◆ **Description of the task**: Starting from the first line, set down the entire listing exactly.

◆ **Supplied information**:
----

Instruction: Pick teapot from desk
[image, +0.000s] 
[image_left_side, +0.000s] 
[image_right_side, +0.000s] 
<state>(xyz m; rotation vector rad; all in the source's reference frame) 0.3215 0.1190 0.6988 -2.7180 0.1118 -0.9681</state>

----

◆ **Answer to this exercise**:
Instruction: Pick teapot from desk
[image, +0.000s] 
[image_left_side, +0.000s] 
[image_right_side, +0.000s] 
<state>(xyz m; rotation vector rad; all in the source's reference frame) 0.3215 0.1190 0.6988 -2.7180 0.1118 -0.9681</state>

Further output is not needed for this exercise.